What you submit must be an exact copy of the listing below, with no images in it.

· · ·

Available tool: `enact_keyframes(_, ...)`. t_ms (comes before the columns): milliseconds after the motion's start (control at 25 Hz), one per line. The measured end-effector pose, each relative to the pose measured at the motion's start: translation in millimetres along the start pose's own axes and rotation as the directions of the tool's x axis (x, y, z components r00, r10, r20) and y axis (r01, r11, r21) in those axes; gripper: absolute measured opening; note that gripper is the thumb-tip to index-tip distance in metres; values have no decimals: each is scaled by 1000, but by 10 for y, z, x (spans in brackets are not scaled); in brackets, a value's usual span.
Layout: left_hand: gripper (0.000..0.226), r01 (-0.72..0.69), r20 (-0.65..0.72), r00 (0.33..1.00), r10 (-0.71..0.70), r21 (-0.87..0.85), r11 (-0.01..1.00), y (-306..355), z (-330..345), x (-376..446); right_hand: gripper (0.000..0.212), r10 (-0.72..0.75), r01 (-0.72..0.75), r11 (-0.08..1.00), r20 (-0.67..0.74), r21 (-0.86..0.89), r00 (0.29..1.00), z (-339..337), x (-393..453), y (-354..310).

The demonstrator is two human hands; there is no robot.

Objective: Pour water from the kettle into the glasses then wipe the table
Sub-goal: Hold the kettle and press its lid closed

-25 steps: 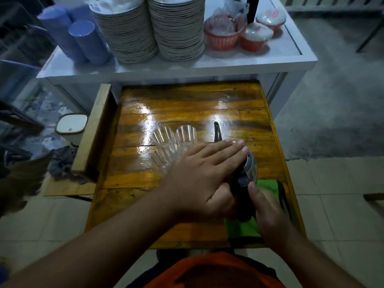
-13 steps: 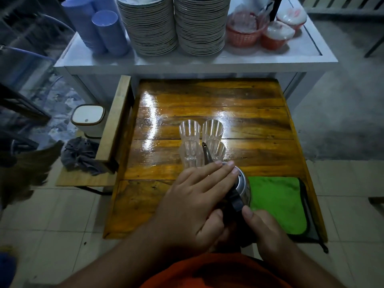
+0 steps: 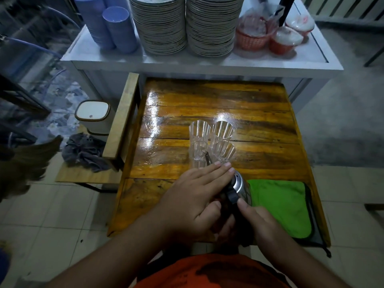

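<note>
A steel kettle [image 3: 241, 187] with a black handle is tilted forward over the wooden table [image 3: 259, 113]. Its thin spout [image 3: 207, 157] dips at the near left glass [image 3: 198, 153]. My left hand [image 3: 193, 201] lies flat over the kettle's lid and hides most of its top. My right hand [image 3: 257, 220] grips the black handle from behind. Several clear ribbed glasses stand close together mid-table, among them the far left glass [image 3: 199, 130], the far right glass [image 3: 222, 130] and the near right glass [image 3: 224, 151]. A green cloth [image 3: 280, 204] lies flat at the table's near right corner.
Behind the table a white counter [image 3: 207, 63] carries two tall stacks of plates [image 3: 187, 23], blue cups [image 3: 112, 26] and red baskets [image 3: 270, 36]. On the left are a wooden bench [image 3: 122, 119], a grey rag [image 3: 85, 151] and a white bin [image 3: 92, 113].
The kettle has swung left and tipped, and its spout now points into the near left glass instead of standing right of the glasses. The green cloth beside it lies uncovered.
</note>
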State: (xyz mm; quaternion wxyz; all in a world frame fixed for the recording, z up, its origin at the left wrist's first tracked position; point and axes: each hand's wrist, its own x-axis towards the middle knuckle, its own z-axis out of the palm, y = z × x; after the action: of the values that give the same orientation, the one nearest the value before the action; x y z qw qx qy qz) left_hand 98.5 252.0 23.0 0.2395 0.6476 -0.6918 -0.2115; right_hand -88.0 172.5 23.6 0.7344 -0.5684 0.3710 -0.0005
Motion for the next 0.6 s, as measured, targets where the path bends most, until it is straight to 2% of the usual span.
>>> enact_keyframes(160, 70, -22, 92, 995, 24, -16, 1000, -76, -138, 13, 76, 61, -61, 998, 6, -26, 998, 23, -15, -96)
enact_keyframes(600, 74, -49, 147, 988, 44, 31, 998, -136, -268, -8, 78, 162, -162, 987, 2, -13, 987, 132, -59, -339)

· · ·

Task solution
Available tool: `enact_keyframes(_, ...)`. t_ms (comes before the columns): milliseconds after the motion's start (control at 25 Hz), one per line. The measured end-effector pose, each relative to the pose measured at the motion's start: translation in millimetres along the start pose's own axes and rotation as the directions of the tool's x axis (x, y, z components r00, r10, r20) and y axis (r01, r11, r21) in those axes; gripper: absolute measured opening; note that gripper is the thumb-tip to index-tip distance in metres; values have no decimals: each is scaled by 1000, but by 10 for y, z, x (spans in brackets are not scaled); in brackets, a value's usual span.
Layout: left_hand: gripper (0.000..0.226), r01 (-0.72..0.69), r20 (-0.65..0.72), r00 (0.33..1.00), r10 (-0.71..0.70), r21 (-0.87..0.85), r11 (-0.01..1.00), y (-306..355), z (-330..345), x (-376..446); right_hand: gripper (0.000..0.212), r10 (-0.72..0.75), r01 (-0.72..0.75), r11 (-0.08..1.00), r20 (-0.67..0.74), r21 (-0.86..0.89), r00 (0.29..1.00), z (-339..337), x (-393..453), y (-354..310).

The demonstrator is two human hands; there is no robot.

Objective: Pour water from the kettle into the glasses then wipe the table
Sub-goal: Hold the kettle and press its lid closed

-25 steps: 
-13 steps: 
+0 steps: 

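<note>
A steel kettle [image 3: 241, 187] with a black handle is tilted forward over the wooden table [image 3: 259, 113]. Its thin spout [image 3: 207, 157] dips at the near left glass [image 3: 198, 153]. My left hand [image 3: 193, 201] lies flat over the kettle's lid and hides most of its top. My right hand [image 3: 257, 220] grips the black handle from behind. Several clear ribbed glasses stand close together mid-table, among them the far left glass [image 3: 199, 130], the far right glass [image 3: 222, 130] and the near right glass [image 3: 224, 151]. A green cloth [image 3: 280, 204] lies flat at the table's near right corner.
Behind the table a white counter [image 3: 207, 63] carries two tall stacks of plates [image 3: 187, 23], blue cups [image 3: 112, 26] and red baskets [image 3: 270, 36]. On the left are a wooden bench [image 3: 122, 119], a grey rag [image 3: 85, 151] and a white bin [image 3: 92, 113].
The kettle has swung left and tipped, and its spout now points into the near left glass instead of standing right of the glasses. The green cloth beside it lies uncovered.
</note>
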State: (xyz mm; quaternion wxyz; all in a world frame fixed for the recording, z up, its origin at the left wrist's first tracked position; point and axes: each hand's wrist, its own x-axis towards the middle knuckle, its own z-axis out of the palm, y = z × x; after the action: of the values that give the same orientation, the one nearest the value before the action; x y z qw qx qy qz) left_hand 98.5 252.0 23.0 0.2395 0.6476 -0.6918 -0.2115; right_hand -88.0 172.5 23.6 0.7344 -0.5684 0.3710 -0.0005
Motion for the next 0.6 s, as measured, targets where the path bends most, until it is straight to 2% of the usual span.
>>> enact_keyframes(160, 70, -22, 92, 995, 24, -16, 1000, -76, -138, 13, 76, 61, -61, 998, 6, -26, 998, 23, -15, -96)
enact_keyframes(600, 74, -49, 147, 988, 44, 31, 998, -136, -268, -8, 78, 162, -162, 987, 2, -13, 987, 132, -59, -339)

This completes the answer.